Hierarchical Ce-doped NiMn-LDH nanoflowers: tailoring active sites via electrodeposition towards superior overall water splitting

Abstract

This work addresses the critical challenges of expensive noble-metal catalysts and the inferior conductivity of transition metal hydroxides in water electrolysis by developing in situ grown NiMn layered double hydroxide (NiMn LDH/NF) self-supported electrodes through one-step electrodeposition on a nickel foam. The engineered 2D porous nanosheet architecture provides abundant active sites, achieving exceptional hydrogen evolution reaction (HER) performance with a 17 mV overpotential at 10 mA cm⁻². Furthermore, the cerium doping strategy effectively regulates nucleation kinetics through Ce³⁺/Ce⁴⁺ redox couples, constructing a flower-like hierarchical Ce–NiMn LDH/NF architecture.
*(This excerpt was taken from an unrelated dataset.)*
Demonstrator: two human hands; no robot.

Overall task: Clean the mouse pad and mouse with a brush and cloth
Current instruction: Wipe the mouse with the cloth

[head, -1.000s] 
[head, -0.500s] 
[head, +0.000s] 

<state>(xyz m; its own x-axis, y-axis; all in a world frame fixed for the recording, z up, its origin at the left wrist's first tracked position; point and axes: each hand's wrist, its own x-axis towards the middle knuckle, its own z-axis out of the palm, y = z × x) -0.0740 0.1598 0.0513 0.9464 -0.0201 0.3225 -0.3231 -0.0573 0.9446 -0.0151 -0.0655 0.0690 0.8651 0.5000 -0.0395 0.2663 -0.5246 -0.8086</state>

The optimized electronic structure and enhanced surface hydroxylation significantly boost the oxygen evolution reaction (OER) kinetics, requiring an overpotential of merely 212 mV to deliver a current density of 50 mA cm⁻². The NiMn LDH/NF‖Ce–NiMn LDH/NF electrolytic system demonstrates exceptional performance for overall water splitting, achieving an ultralow cell voltage of 1.44 V at 10 mA cm⁻². Remarkably, it retains 97.66% of its initial activity after 100 h of continuous operation, underscoring the efficacy of the rare-earth cation-doped structural engineering strategy. This approach enables the rational design of high-performance, durable, and cost-effective electrocatalytic systems by synergistically optimizing electronic configurations, active site accessibility, and long-term stability.